HOW TO COMPLETE THIS TASK
Two lines in the listing below mark the span: one contains "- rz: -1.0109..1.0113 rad" and one contains "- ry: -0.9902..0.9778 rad". Reproduce both of them and everything between, exactly.

______________________________

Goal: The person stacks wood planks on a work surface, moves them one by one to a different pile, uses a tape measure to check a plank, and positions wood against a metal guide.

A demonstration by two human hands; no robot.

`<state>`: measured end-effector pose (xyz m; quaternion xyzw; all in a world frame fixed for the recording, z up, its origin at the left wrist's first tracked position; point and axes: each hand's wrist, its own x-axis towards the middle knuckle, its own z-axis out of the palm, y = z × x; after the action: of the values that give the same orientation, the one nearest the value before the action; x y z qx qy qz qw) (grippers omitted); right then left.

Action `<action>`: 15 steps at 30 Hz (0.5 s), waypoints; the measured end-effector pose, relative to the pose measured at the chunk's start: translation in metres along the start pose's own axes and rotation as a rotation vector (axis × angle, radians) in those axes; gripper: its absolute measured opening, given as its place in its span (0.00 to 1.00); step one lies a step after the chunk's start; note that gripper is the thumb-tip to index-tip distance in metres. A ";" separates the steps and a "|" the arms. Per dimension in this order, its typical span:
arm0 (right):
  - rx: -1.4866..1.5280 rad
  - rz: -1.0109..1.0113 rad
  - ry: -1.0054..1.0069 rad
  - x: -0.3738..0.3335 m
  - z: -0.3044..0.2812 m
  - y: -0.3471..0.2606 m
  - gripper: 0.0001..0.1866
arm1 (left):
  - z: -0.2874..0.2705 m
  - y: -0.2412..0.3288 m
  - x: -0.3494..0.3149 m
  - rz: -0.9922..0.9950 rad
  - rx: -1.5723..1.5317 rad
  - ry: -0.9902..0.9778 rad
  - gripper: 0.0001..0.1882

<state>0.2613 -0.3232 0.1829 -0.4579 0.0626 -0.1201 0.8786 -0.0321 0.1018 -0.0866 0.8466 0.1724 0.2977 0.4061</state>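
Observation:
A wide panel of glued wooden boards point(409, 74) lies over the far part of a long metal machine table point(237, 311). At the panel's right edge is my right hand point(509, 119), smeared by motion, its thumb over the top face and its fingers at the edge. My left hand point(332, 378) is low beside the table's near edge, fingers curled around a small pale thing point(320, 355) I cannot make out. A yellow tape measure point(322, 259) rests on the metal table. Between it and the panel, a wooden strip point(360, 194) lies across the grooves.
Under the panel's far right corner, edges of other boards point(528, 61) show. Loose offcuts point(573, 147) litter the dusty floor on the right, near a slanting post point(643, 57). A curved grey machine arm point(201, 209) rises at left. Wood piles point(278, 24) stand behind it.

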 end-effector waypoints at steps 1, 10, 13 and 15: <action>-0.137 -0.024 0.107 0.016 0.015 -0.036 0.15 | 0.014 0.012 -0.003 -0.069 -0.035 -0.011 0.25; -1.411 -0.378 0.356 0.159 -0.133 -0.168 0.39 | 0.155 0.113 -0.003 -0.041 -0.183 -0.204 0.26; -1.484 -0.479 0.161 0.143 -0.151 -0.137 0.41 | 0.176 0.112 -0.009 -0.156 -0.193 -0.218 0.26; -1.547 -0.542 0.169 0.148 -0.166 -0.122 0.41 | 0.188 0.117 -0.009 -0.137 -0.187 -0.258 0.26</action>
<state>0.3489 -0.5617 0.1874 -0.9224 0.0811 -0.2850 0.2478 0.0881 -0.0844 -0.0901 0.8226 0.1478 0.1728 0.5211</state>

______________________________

RESULT OF THE EXERCISE
  - rz: -1.0109..1.0113 rad
  - ry: -1.0054..1.0069 rad
  - x: -0.3738..0.3335 m
  - z: -0.3044..0.2812 m
  - y: -0.3471..0.2606 m
  - gripper: 0.0001..0.1866
arm1 (left):
  - z: -0.2874..0.2705 m
  - y: -0.2412..0.3288 m
  - x: -0.3494..0.3149 m
  - rz: -0.9922..0.9950 rad
  - rx: -1.5723..1.5317 rad
  - ry: -0.9902..0.9778 rad

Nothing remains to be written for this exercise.